O'Neill acknowledged Monday that he did not explore a battered women's defense or consult with an expert in the syndrome. He told the judge that after a motion to suppress Callahan's statement was denied and plea bargain negotiations failed, he decided to pursue a "sympathy" defense.

Farley questioned that decision, given that California jurors are routinely instructed not to let sympathy for defendants influence their verdicts. But O'Neill testified that he believed sympathy was a viable defense and his best option given the evidence against his former client.

According to court testimony, Callahan tried three times to remove O'Neill from the case. Two investigators testified that O'Neill made misrepresentations to the court during those closed-door meetings.

Defense investigator Len Newcomb testified last week that O'Neill was "scattered" during court proceedings and verbally abusive to Callahan, raising his voice and flailing his arms during meetings with her. He said Callahan eventually refused to speak with O'Neill without Newcomb present.

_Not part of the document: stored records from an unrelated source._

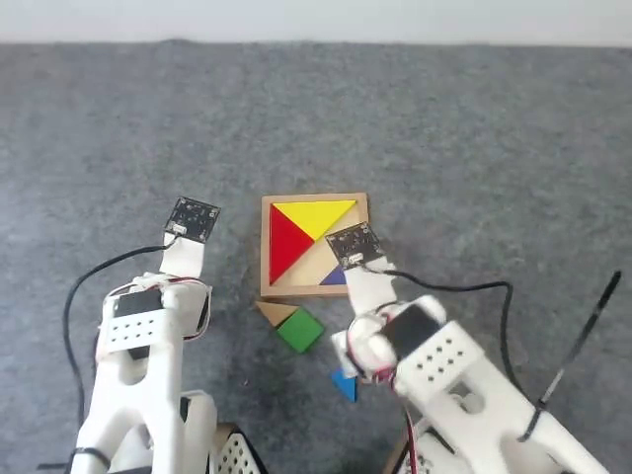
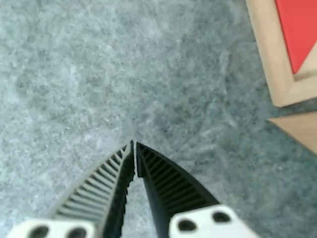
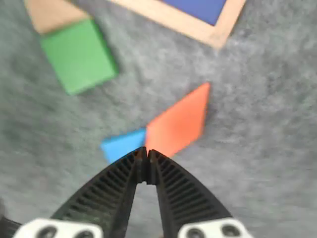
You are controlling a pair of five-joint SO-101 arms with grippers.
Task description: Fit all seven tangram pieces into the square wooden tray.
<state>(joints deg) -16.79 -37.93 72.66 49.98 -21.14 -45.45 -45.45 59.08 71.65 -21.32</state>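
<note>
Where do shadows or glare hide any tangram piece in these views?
High view: even, soft light, no glare on the yellow triangle; an arm, not shadow, covers a corner of the tray. Right wrist view: thin soft shadows edge the green square and orange parallelogram, hiding nothing. Left wrist view: flat light, no glare.

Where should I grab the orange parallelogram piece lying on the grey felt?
Best to open the right claw, come straight down, and pinch the flat orange parallelogram piece across its two long parallel edges, near the middle. It lies flat, so only edges offer purchase; one end abuts the blue triangle piece.
</note>
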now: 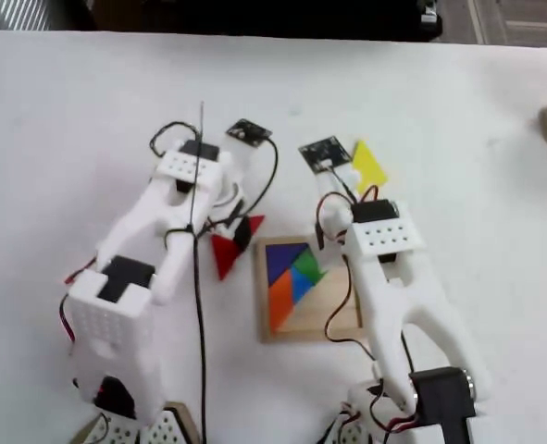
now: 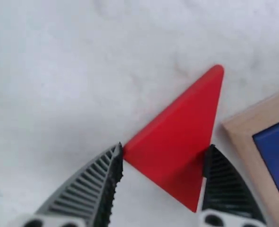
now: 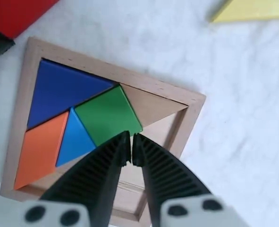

Before testimony got underway last week, Farley stood up in court and stated that the purpose of the hearing was not to malign O'Neill's reputation. "This is not about whether he is a good or bad lawyer in general," Farley said. "Every lawyer can blow one."

But the air of diplomacy that opened the hearing had evaporated by Monday, when O'Neill unleashed a string of accusations at Farley from the witness stand. In response to a question about whether O'Neill had sought help in preparing for trial, the attorney testified that he made arrangements to meet with Farley, a veteran criminal defense lawyer, to seek advice but Farley did not show up.

Farley responded by calling his own office manager, who testified that no such meetings were scheduled in the months before trial.

Meanwhile, a district attorney's investigator who helped crack the case, Mark Volpei, told the judge last week that he tried unsuccessfully to steer O'Neill in the direction of evidence that tended to help Callahan because he was concerned the jury was not getting a complete picture.

"Our job is to seek the truth," he testified. "If the truth walks them out the door, so be it."